Ghumkhor gives attention to phenomena such as World Hijab Day, which invites non-Muslim women to try the veil for a day in solidarity. She notes how these initiatives are framed in the canonical liberal truths of of personal choice and self-expression. The religious obligation itself, along with the idea of submitting to divine command, is downplayed.

This is a familiar tension of couching defences of hijab (or any other religious injunction) in the language of choice concedes to a framework in which religious obligations must justify themselves on secular terms or be dismissed as coercive or invalid.

“One must wonder if [World Hijab] day would have the same resonance if the reasons for wearing the veil are emphasised as fundamentally a religious obligation. Erased from the consumerist narrative is a belief in submitting oneself to the transcendental that could potentially destabilise the liberal defenses surrounding the sovereign individual. If the unveiled-veiled Muslim woman signals a body that is normalised, relatable and consumable, what is the difference that is being celebrated? Are we witnessing the sinking of the religious body into secularism’s tenacious mandate on bodily integrity?”

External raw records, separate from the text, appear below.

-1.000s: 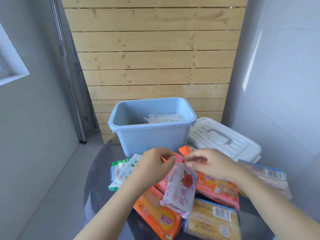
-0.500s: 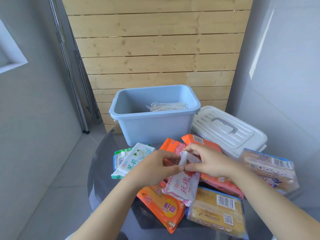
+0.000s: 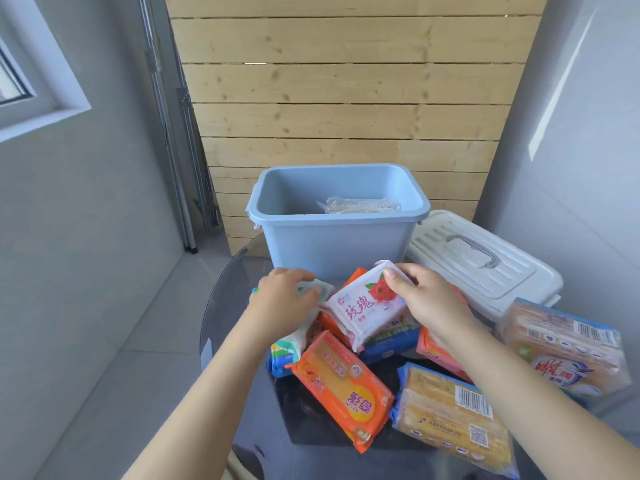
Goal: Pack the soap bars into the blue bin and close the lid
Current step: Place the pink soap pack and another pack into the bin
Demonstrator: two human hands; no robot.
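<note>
Hands have parted since a moment ago, when both pinched one white rose-print soap packet (image 3: 367,308): the right hand (image 3: 427,299) now grips it alone by its far edge, raised over the pile, while the left hand (image 3: 284,303) closes on a white-and-green packet (image 3: 313,289). The blue bin (image 3: 337,244) stands open just behind, one clear-wrapped pack inside, its white lid (image 3: 485,265) beside it; judging by this, two packets go in next.

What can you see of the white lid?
The white lid is off, lying handle-up on the table to the right of the blue bin. It looks like ribbed plastic with a grey carry handle in the middle. Its near corner is hidden behind a soap pack. Neither hand touches it.
</note>
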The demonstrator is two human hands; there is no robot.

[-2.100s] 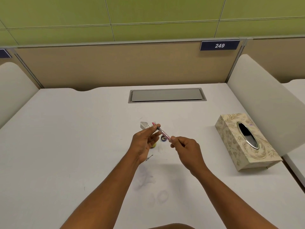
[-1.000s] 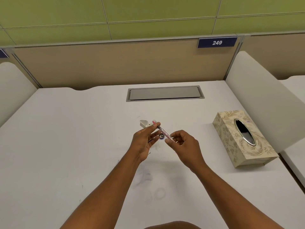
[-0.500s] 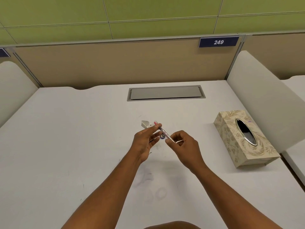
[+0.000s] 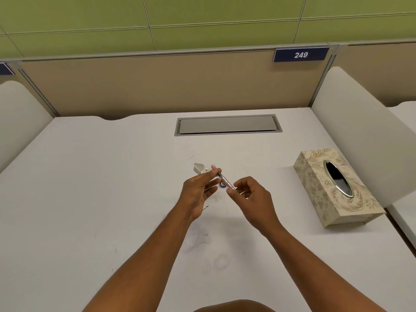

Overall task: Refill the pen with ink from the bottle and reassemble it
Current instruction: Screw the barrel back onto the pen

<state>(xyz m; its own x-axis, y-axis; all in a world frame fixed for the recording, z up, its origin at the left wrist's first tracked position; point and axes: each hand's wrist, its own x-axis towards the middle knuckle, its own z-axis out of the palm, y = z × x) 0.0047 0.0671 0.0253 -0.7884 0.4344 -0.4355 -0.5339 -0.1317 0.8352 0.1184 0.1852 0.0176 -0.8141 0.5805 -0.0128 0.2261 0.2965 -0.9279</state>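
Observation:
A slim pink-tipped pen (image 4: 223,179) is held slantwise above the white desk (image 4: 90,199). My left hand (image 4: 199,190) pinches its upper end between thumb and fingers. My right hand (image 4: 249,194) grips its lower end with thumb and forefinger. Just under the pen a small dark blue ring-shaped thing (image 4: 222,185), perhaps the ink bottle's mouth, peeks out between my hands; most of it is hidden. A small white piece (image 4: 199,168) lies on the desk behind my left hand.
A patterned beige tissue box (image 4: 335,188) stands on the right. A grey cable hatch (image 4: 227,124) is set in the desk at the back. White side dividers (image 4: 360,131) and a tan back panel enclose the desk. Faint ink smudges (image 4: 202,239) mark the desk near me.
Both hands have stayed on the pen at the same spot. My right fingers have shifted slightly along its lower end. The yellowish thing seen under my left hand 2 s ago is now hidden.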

The book’s psychoanalytic dimension focuses on the West’s “desire to know” the Other. The veil frustrates this desire, hinting at something withheld. The unveiled body, in this schema, promises to satisfy that desire but never fully does, thus perpetuating the cycle of unveiling. Ghumkhor connects this to historical colonial narratives, such as French accounts of unveiling Algerian women, which framed the act as a civilising mission while revealing deeper anxieties about cultural boundaries and bodily control. Post-9/11, the Muslim woman has reappeared in Western politics as the embodiment of security concerns and human rights campaigns. This cycle of unveiling illustrates how the Muslim woman is less a subject in her own right than a stage on which the West rehearses its anxieties about modernity and civilization. Fears of terrorism and hopes of liberal salvation are simultaneously projected.

For readers not steeped in Lacan, Fanon, or Foucault, certain passages feel like a labyrinth. This is not insurmountable, but it means, as is its purpose, the book speaks more fluently to academics than to community organisers, imams, or ordinary Muslim women navigating hijab in daily life.

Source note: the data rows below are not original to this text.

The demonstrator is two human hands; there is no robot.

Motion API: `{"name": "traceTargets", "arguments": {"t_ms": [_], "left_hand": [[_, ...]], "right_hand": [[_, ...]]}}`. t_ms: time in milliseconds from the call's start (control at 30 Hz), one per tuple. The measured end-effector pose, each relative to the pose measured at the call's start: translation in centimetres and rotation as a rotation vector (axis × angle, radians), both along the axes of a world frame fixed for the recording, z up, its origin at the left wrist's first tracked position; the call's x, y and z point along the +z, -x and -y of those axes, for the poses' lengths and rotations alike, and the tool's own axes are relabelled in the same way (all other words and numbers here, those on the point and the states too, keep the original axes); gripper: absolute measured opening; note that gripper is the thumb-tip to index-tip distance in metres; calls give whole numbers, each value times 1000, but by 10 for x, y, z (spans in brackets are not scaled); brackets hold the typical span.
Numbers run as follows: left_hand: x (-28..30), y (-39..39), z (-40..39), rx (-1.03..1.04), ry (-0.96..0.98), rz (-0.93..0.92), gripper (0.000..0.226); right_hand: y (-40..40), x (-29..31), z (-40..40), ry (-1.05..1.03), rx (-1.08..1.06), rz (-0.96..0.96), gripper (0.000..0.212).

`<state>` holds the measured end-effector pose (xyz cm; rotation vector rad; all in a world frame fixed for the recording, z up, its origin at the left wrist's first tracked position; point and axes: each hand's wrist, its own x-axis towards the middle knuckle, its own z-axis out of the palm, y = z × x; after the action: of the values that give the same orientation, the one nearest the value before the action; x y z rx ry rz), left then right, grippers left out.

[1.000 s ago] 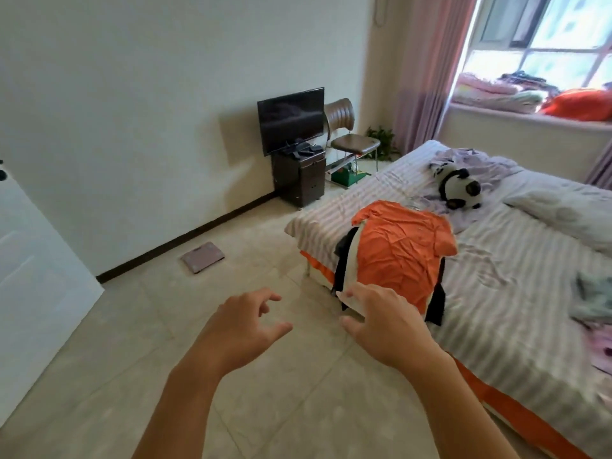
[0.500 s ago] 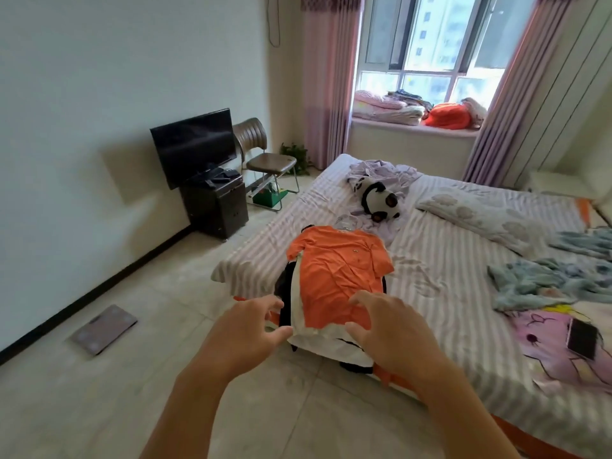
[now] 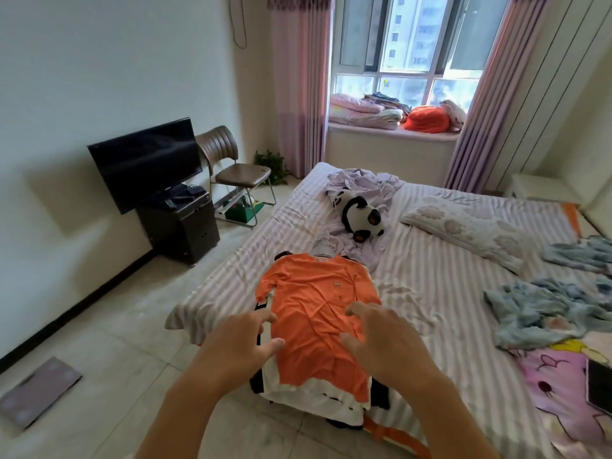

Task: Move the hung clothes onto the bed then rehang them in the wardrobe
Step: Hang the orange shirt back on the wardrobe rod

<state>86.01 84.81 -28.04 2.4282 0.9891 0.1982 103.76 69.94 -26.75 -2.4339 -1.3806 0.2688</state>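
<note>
Both hands are seen low in the frame, reaching forward over the pile of clothes: the left hand (image 3: 243, 342) at lower centre-left and the right hand (image 3: 385, 339) at lower centre-right, each with fingers spread and loosely curled, nothing held between them. Compared with a second ago, the view has been swung from the floor and wall toward the bed (image 3: 430, 276), and the hands have been brought from over the tiles to over the orange shirt (image 3: 314, 313); whether the fingertips touch the cloth cannot be told. The shirt lies on top of a stack of white and black garments (image 3: 298, 395) at the near edge of the bed, centre of the frame, its hem hanging slightly past the mattress. Something pale, perhaps a hanger, shows at the collar. The clothes are judged to be already laid down, so a grasp for rehanging seems to be prepared. No wardrobe is visible.
</note>
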Motion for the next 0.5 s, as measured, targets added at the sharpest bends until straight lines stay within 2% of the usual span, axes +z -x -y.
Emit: {"name": "traceTargets", "arguments": {"t_ms": [500], "left_hand": [[-26,-172,-153,-9,61,-23,41]], "right_hand": [[-171,-18,-146,52,-11,-9,42]]}}
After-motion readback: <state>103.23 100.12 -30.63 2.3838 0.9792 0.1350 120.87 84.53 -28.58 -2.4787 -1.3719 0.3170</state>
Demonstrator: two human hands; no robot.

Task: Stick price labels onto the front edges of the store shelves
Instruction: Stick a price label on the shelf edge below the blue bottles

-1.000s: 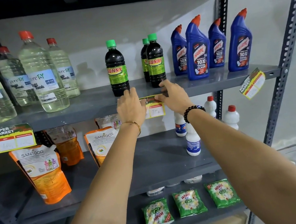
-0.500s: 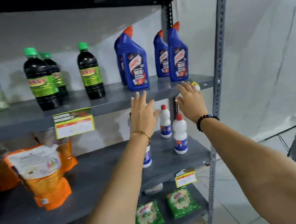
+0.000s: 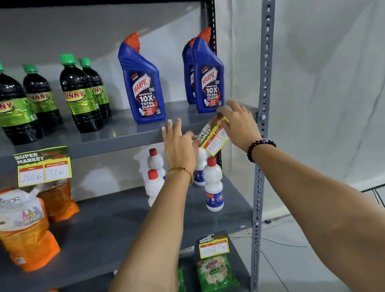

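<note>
Two hands meet at the tilted yellow-and-green paper price label point(image 3: 212, 140), which lies against the front edge of the grey metal shelf point(image 3: 113, 145). Your right hand point(image 3: 239, 127) pinches its upper end with curled fingers; your left hand point(image 3: 178, 147), fingers straight, touches its lower corner with the thumb.

Both hands have been moved from the middle price label point(image 3: 43, 166) to the tilted price label point(image 3: 212, 139) at the upper shelf's point(image 3: 113, 144) right end, where it is now pinched by the right hand point(image 3: 240, 127) and touched by the left hand point(image 3: 179, 147).
</note>
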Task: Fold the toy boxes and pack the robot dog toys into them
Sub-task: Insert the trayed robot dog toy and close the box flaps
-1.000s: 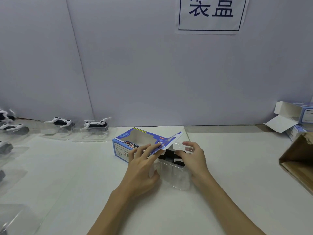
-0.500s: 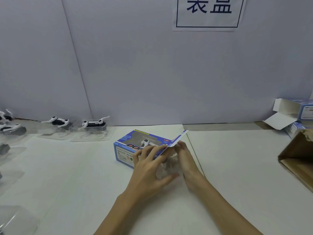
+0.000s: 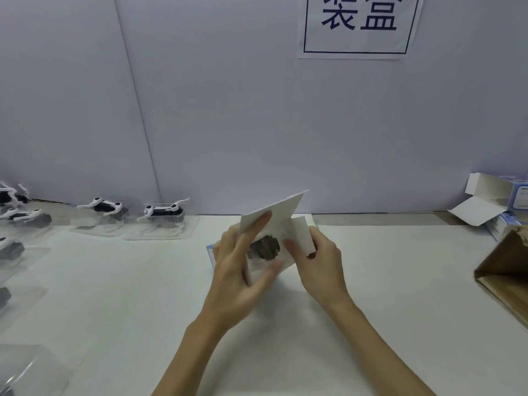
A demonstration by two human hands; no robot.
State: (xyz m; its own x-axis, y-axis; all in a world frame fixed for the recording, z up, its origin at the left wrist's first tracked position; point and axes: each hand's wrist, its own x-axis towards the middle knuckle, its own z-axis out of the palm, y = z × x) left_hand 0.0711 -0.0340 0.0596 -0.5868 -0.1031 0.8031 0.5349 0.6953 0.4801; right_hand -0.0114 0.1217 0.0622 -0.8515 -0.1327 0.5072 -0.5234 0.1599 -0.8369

Despite its theoretical density, Ghumkhor’s work offers valuable takeaways for our communities. The first is vigilance: when we answer the question “why do you veil?” we must be alert to the frameworks we are operating in. How and why do we choose certain language to couch our defenses in?

The second is refusing the false neutrality of the “default.” If the starting assumption is that hair-covering must be justified, then the conversation is already skewed. Our tradition understands hijab as a baseline of modesty. To debate hijab only in the realm of personal preference is to implicitly accept that the baseline as unveiled. Challenging that is not simply a matter of defending a practice; it is a matter of affirming a worldview in which divine command, not the Western gaze, sets the terms of normalcy.

Ghumkhor’s book is not light reading, but it is a serious and often incisive engagement with how the Muslimah’s body is politicised and narrated.